▶ **Assigned task**:
What is the number of lines below that include the string "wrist"? Provide that number alone.

++++++++

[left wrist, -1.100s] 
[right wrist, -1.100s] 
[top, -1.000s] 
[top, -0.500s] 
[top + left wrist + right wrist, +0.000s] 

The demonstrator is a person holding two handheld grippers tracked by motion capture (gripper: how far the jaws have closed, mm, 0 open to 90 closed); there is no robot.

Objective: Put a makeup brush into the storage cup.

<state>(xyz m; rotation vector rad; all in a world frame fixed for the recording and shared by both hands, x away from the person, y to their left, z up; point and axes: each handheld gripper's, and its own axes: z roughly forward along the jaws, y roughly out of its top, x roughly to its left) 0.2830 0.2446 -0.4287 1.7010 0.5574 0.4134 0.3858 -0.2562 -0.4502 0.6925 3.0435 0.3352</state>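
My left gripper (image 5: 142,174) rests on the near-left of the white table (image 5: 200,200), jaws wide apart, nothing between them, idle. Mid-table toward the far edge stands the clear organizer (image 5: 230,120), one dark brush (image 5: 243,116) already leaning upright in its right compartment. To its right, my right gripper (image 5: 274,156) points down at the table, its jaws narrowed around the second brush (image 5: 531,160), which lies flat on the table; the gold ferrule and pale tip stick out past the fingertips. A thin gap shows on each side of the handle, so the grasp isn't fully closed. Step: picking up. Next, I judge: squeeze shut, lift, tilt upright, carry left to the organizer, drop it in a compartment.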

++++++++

▶ **Reply**:
3